いつものようにお風呂から出てきて髪をふいたり体をふいたり

「は〜…」

なんとなく無心。

すると突然脱衣所のドアががらっと開いた。


…は?開いた?

驚いて目をやると目を丸くしたカヲルが立ってた。

「………」
「………」


…ええええっ!
状況を理解した私は慌ててまた風呂場に戻った。
み、見られた…私の貧相な体を…
何も言えないでいると磨りガラスのような風呂場のドアの向こうから、申し訳なさそうなカヲルの声が聞こえてきた。

「…、なまえ」
「…………」
「ごめんよ、わざとじゃないんだ。」
「…うっ…うん…私も、ごめん。」
「なまえは悪くないよ。」
「か、鍵閉めなかったの私だし…」
「いや、僕が気づくべきだったよ。」

ごめんともう一度言ってカヲルは出ていった。

「……………」

心臓止まるかと思った………。





恥ずかしくて着替えてからもしばらく出ていけずにいた。
やっと自分を落ち着かせてから出ていくとカヲルがアイス持って待ってた。

「アイスだ。」
「お詫びと言ったらなんだけど、」
「ううんあの…気にしないで、忘れてくれると嬉しいです…。ありがとう。」

アイスを受け取って食べる。
我ながら現金だとは思うけど、ずっと気にして過ごすよりずっと良いよね。

「美味しい」
「それは良かった。

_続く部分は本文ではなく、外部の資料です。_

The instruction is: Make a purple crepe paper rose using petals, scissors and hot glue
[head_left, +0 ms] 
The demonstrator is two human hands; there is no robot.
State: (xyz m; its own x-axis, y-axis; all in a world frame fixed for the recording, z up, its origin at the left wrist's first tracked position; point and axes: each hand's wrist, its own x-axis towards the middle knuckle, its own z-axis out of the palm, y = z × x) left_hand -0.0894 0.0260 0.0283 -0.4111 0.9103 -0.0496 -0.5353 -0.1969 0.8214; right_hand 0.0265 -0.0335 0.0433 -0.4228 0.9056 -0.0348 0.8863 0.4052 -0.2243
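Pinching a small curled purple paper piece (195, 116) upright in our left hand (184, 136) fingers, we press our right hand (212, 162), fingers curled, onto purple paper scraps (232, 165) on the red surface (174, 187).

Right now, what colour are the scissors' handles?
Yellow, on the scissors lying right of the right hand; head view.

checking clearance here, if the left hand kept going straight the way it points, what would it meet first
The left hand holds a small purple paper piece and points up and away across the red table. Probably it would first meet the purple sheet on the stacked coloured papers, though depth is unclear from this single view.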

」
「今買ってきたの?」
「うん、一番近くのコンビニまで。どうせなまえは恥ずかしがって出てくるのに時間がかかると思ってね。」
「…………」
「ごめんって。なまえそのアイス好きだろう?」
「…好きだけど。」

カヲルはくすくす笑っている。
アイスで操作されてる…。
もう、忘れて欲しいのに…。
でも鍵を閉め忘れた私も悪いし、カヲルはわざとじゃないし、何も言えないなあ。

「いじめてしまったかな。じゃあ、髪の毛も僕が乾かしてあげるよ。」
「え、いいよ。」
「遠慮しないで。」

そう言ってドライヤーを取ってくるとコンセントに繋げた。

前から思ってたけど、なんとなくカヲルって有無を言わさない感じがある。
今も私はされるがままに温風を感じることとなった。

「熱くないかい?」
「………うん……」

ゴオーッとドライヤーが鳴る音と、カヲルの手が、指先が私の耳をくすぐった。
…………なんだこれ。
ただ髪にカヲルが触れてるだけなのに、異様に緊張する。たまに首とかに指先が触れると目にわかるくらいびくついてしまう。

「…も、いいよ、私自分でやるから。」
「ふふ、途中でやめさせなくてもいいじゃないか。最後までさせておくれ。」

ちらっと見たカヲルの顔はいつも以上ににこやかだった。

「………なんか楽しんでません?」
「おや、ばれたかい?」
「…怒るよ」
「ふふ、なまえは可愛いね。」
「……あのねえ、」
「ほら、乾いたよ。」

カチッと音がして風の音が消えた。

「これで許してくれるかい?」


…………多分私は、カヲルにはずっと敵わないんだろう。









次の日学校に行ったら皆に「なんか今日髪サラサラだね〜」ってほめられたのは余談すぎる!